Please copy, with no word changed, only the run of lines that opens with the line containing "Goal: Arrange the" and closes with the last line below.

(Given records begins)

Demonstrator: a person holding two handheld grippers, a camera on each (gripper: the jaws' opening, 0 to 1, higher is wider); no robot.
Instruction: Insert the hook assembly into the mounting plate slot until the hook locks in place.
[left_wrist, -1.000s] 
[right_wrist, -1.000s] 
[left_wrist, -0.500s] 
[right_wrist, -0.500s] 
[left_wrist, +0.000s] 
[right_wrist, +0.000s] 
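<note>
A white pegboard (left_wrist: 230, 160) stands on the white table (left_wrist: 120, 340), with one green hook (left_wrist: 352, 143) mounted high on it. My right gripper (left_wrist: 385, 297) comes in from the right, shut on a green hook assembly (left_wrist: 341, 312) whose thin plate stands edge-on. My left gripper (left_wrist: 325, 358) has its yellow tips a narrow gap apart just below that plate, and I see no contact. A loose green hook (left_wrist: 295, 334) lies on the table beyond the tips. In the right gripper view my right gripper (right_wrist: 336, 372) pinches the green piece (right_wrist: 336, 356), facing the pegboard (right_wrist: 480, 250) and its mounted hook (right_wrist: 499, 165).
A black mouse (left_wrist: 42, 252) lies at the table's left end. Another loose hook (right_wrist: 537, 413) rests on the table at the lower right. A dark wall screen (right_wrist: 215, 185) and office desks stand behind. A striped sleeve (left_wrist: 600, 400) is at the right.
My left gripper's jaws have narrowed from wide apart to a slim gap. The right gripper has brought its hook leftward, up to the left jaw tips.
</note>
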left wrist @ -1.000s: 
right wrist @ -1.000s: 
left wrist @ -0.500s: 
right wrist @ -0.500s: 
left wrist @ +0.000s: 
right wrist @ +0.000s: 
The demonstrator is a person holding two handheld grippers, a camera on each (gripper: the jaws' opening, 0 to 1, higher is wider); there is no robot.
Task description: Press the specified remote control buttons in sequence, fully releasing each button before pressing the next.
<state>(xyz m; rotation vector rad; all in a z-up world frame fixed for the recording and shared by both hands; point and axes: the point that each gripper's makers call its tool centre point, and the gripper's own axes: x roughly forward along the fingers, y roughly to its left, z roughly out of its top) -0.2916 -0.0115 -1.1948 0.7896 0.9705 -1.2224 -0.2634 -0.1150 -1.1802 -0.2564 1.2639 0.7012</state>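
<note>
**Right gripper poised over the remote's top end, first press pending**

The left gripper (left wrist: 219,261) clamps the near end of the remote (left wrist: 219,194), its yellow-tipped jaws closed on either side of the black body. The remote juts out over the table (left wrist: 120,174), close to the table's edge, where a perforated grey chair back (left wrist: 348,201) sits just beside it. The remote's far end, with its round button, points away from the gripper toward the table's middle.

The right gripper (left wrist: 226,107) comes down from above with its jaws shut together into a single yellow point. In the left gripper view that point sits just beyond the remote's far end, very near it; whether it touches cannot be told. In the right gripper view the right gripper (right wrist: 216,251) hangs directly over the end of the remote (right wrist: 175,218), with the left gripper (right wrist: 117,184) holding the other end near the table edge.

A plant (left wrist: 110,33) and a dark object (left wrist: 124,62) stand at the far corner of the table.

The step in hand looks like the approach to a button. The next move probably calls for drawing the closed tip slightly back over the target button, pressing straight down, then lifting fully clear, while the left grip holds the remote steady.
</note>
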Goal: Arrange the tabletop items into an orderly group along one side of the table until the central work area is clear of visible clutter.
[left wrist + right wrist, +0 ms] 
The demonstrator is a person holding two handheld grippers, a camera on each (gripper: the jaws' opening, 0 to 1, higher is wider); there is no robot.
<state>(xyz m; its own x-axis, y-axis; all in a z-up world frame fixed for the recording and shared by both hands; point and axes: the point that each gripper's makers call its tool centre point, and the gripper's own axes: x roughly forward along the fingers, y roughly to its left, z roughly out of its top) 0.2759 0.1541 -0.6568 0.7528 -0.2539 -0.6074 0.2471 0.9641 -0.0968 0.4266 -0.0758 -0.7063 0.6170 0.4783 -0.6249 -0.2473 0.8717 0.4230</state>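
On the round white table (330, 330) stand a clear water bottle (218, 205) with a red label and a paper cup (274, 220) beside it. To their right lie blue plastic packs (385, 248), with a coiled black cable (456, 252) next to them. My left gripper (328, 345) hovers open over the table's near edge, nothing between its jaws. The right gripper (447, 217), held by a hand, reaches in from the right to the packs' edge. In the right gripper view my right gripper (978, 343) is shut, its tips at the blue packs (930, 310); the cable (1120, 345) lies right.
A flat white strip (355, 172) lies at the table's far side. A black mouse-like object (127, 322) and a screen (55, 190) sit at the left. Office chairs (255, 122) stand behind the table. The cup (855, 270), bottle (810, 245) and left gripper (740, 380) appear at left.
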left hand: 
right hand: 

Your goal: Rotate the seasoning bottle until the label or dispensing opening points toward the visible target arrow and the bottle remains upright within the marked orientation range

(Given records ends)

◆ **Answer to this problem**
Goal: Arrange the tabletop items into an orderly group along one side of the table until the central work area is clear of visible clutter.
[left wrist + right wrist, +0 ms] 
The demonstrator is a person holding two handheld grippers, a camera on each (gripper: the jaws' opening, 0 to 1, higher is wider); there is no robot.
<state>(xyz m; its own x-axis, y-axis; all in a z-up world frame fixed for the recording and shared by both hands; point and axes: the point that each gripper's makers call its tool centre point, and the gripper's own axes: x roughly forward along the fingers, y roughly to its left, z roughly out of its top) 0.2759 0.1541 -0.6568 0.7528 -0.2539 -0.6074 0.2471 0.9641 -0.0968 0.4266 -0.0758 -0.7063 0.6170 0.4783 -0.6249 -0.2473 0.8717 0.4230</state>
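On the round white table (330, 330) stand a clear water bottle (218, 205) with a red label and a paper cup (274, 220) beside it. To their right lie blue plastic packs (385, 248), with a coiled black cable (456, 252) next to them. My left gripper (328, 345) hovers open over the table's near edge, nothing between its jaws. The right gripper (447, 217), held by a hand, reaches in from the right to the packs' edge. In the right gripper view my right gripper (978, 343) is shut, its tips at the blue packs (930, 310); the cable (1120, 345) lies right.
A flat white strip (355, 172) lies at the table's far side. A black mouse-like object (127, 322) and a screen (55, 190) sit at the left. Office chairs (255, 122) stand behind the table. The cup (855, 270), bottle (810, 245) and left gripper (740, 380) appear at left.
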left hand: 
right hand: 

Your goal: Rotate the seasoning bottle until the label or dispensing opening points toward the visible target arrow and the bottle remains upright within the marked orientation range

There is no more to add to the answer.